Greg Richmond

Current position
- Title: Defensive line coach
- Team: Oklahoma State Cowboys
- Conference: Big 12

Biographical details
- Born: July 15, 1981 (age 45) Oklahoma City, Oklahoma, U.S.
- Education: Oklahoma State University

Playing career
- 1999–2003: Oklahoma State Cowboys
- 2003–2004: Philadelphia Eagles
- Position: Linebacker

Coaching career (HC unless noted)
- 2007–2008: Oklahoma State Cowboys (Assistant Director of S & C)
- 2010: Douglas-Covington H.S. (DL)
- 2010–2012: Northeastern State (DL)
- 2014: Talequah H.S. (DL)
- 2015–2017: Fairmont State (DL)
- 2018–2022: Oklahoma State (DL)
- 2024: Sam Houston (DL)
- 2025: North Texas (DL)
- 2026–present: Oklahoma State (DL)

= Greg Richmond =

American football player and coach (born 1981)

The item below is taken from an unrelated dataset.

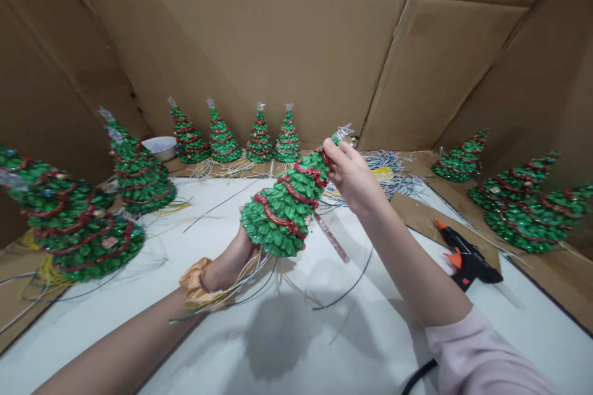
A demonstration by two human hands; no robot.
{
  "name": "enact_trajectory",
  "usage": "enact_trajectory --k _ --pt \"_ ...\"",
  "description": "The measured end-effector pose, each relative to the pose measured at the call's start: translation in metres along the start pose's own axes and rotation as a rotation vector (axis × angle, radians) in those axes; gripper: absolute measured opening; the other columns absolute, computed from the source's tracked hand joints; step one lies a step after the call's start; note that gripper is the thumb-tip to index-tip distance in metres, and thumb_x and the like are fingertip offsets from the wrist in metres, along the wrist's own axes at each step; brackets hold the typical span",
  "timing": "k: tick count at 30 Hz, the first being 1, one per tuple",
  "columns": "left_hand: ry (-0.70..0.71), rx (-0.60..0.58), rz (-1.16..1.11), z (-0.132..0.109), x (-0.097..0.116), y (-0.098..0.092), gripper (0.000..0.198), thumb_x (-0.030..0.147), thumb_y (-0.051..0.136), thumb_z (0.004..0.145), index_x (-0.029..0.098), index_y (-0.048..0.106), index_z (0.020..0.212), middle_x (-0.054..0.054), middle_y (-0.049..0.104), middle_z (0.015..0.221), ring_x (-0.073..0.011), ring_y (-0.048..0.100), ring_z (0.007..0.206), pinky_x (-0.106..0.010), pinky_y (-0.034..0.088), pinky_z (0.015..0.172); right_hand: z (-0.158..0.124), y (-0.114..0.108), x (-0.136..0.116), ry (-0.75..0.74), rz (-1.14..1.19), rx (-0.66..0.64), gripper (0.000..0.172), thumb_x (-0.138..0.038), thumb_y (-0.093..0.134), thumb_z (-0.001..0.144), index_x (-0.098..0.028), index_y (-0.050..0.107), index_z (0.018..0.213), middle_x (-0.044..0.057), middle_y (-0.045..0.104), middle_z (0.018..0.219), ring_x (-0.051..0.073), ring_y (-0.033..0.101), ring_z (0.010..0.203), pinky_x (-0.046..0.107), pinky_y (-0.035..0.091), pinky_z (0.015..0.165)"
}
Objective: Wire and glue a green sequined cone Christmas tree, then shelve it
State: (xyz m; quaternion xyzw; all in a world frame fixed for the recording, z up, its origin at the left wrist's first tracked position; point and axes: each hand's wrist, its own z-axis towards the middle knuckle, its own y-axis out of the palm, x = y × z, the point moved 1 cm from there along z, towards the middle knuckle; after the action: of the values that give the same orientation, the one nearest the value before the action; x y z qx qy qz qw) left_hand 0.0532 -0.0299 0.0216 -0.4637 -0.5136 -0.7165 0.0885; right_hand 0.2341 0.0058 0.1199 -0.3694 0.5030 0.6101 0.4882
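A green Christmas tree figure (285, 210) with red garlands is held tilted above the white table (208, 345), its top pointing up and right. My left hand (234, 253) grips it from below at the base, partly hidden by the tree. Thin yellow, white and dark wires hang from its base over my left wrist, near an orange scrunchie. My right hand (349, 173) pinches the tree near its top, just under a clear star (343, 131). A flat pinkish strip (332, 237) lies on the table behind the tree.
Several similar trees stand at the left (139, 176) and along the back (260, 139); others lean at the right (532, 222). A black and orange glue gun (467, 256) lies at the right. Loose wires (389, 166) and a white bowl (160, 148) are near the cardboard wall (324, 55).
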Motion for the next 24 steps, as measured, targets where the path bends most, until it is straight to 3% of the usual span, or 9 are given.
enact_trajectory --k 4,7,10,14,19,24 --pt "-0.167 0.020 -0.002 -0.005 0.006 0.004 0.044 0.041 0.031 0.090 0.016 0.054 0.117 -0.013 0.063 0.105 -0.0265 0.063 0.085 -0.042 0.050 0.077 0.001 0.001 0.001 -0.086 -0.045 -0.036 0.037 -0.052 0.064 0.068 -0.022 0.043 0.072 -0.002 0.049 0.068 0.009 0.048 0.061 0.024 0.039 0.056" --pt "-0.260 -0.057 -0.047 -0.007 0.009 0.001 0.048 0.047 0.035 0.088 0.013 0.058 0.112 -0.017 0.062 0.106 -0.0252 0.065 0.080 -0.035 0.050 0.074 0.001 0.001 0.002 -0.177 -0.112 -0.049 0.042 -0.057 0.061 0.068 -0.022 0.038 0.070 -0.003 0.046 0.066 0.010 0.046 0.061 0.024 0.040 0.056" --pt "-0.280 -0.139 -0.092 -0.007 0.012 -0.001 0.048 0.045 0.035 0.088 0.010 0.059 0.111 -0.020 0.060 0.110 -0.0256 0.064 0.083 -0.032 0.051 0.075 0.001 0.001 0.002 -0.250 -0.182 -0.044 0.043 -0.059 0.058 0.070 -0.023 0.036 0.070 -0.004 0.043 0.065 0.009 0.044 0.060 0.025 0.040 0.056" --pt "-0.277 -0.162 -0.140 -0.006 0.013 0.000 0.049 0.042 0.037 0.087 0.007 0.056 0.115 -0.019 0.058 0.114 -0.0262 0.064 0.086 -0.032 0.051 0.077 0.001 0.000 0.002 -0.306 -0.234 -0.036 0.040 -0.059 0.054 0.074 -0.023 0.036 0.072 -0.004 0.044 0.065 0.009 0.044 0.059 0.025 0.040 0.056" --pt "-0.331 -0.153 -0.206 -0.006 0.011 0.000 0.045 0.037 0.035 0.087 0.008 0.057 0.114 -0.017 0.058 0.115 -0.0252 0.064 0.087 -0.033 0.052 0.075 0.003 0.000 0.003 -0.230 -0.192 -0.048 0.042 -0.063 0.053 0.071 -0.023 0.040 0.075 -0.003 0.050 0.065 0.011 0.049 0.058 0.026 0.042 0.055" --pt "-0.389 -0.218 -0.201 -0.012 0.012 0.002 0.049 0.035 0.029 0.089 0.003 0.054 0.116 -0.019 0.059 0.111 -0.0223 0.066 0.081 -0.031 0.052 0.076 0.002 0.001 0.001 -0.135 -0.133 -0.124 0.041 -0.062 0.057 0.067 -0.022 0.050 0.073 -0.001 0.054 0.069 0.013 0.053 0.064 0.028 0.044 0.059"
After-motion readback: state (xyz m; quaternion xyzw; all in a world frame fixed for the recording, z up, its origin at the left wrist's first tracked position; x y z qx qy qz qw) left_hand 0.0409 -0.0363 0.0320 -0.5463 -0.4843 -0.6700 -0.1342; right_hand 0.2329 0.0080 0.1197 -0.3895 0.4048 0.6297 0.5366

Greg Richmond (born July 15, 1981) is an American former linebacker and defensive line coach previously at Oklahoma State University in Stillwater, Oklahoma. He played college football at Oklahoma State University, graduating in 2003. At Oklahoma State, he earned first team All-Big 12 honors as a senior, leading Oklahoma State to the 2003 Cotton Bowl. After graduation, he played for three years in the National Football League (NFL) as a linebacker signing as an undrafted free agent by the Philadelphia Eagles in 2004.

Richmond stayed with the Eagles until 2007, when he returned to his alma mater to begin his career in coaching as Oklahoma State's assistant director of strength & conditioning followed by a stint at Douglas High School in Oklahoma.

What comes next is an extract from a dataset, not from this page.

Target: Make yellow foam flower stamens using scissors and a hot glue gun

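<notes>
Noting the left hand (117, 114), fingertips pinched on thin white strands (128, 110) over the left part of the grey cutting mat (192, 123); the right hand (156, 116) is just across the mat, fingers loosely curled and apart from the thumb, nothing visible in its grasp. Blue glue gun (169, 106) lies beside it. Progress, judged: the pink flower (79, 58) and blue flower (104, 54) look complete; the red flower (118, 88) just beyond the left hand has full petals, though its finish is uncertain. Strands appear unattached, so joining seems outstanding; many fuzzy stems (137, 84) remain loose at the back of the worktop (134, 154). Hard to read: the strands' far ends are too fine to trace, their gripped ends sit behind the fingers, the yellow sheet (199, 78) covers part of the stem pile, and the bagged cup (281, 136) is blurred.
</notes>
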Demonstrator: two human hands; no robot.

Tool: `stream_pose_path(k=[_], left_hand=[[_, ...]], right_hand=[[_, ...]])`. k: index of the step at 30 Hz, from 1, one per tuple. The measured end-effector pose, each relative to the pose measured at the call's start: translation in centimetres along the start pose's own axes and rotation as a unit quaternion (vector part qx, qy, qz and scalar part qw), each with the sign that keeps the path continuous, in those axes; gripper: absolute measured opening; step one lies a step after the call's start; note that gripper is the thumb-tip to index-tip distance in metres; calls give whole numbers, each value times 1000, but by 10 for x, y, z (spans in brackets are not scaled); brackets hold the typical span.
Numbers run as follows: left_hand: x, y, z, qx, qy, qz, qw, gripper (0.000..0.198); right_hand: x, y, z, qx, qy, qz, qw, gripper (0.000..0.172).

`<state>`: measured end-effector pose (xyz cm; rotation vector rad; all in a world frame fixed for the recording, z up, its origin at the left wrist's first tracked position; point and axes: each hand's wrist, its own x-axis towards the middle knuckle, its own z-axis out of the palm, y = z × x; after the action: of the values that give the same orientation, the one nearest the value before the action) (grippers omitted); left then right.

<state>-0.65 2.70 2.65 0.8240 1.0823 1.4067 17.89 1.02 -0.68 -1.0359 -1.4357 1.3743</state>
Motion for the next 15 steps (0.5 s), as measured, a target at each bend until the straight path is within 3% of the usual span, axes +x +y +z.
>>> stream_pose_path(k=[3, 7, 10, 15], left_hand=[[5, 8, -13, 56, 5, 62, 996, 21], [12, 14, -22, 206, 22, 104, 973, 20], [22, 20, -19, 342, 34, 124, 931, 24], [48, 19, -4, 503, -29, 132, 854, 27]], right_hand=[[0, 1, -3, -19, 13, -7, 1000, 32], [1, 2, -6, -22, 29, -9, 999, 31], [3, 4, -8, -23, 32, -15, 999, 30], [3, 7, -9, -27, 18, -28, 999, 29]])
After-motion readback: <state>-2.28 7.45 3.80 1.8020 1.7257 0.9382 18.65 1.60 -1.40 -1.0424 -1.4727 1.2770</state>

From 2010-12, Richmond served as the defensive line coach at Northeastern State. In 2015, he returned to Northeastern State as the team's strength and conditioning coordinator and also coached the defensive line. Afterwards, he went on to coach the defensive line at Talequah High School, and then the nationally ranked D2 Fairmont State University in West Virginia.

In 2018, Richmond returned to Oklahoma State as a defensive line coach. He was removed from his "dream role" in early 2024.

He was the defensive ends coach at Sam Houston State University during the 2024 season, and afterwards became the defensive ends coach at the University of North Texas in December 2024.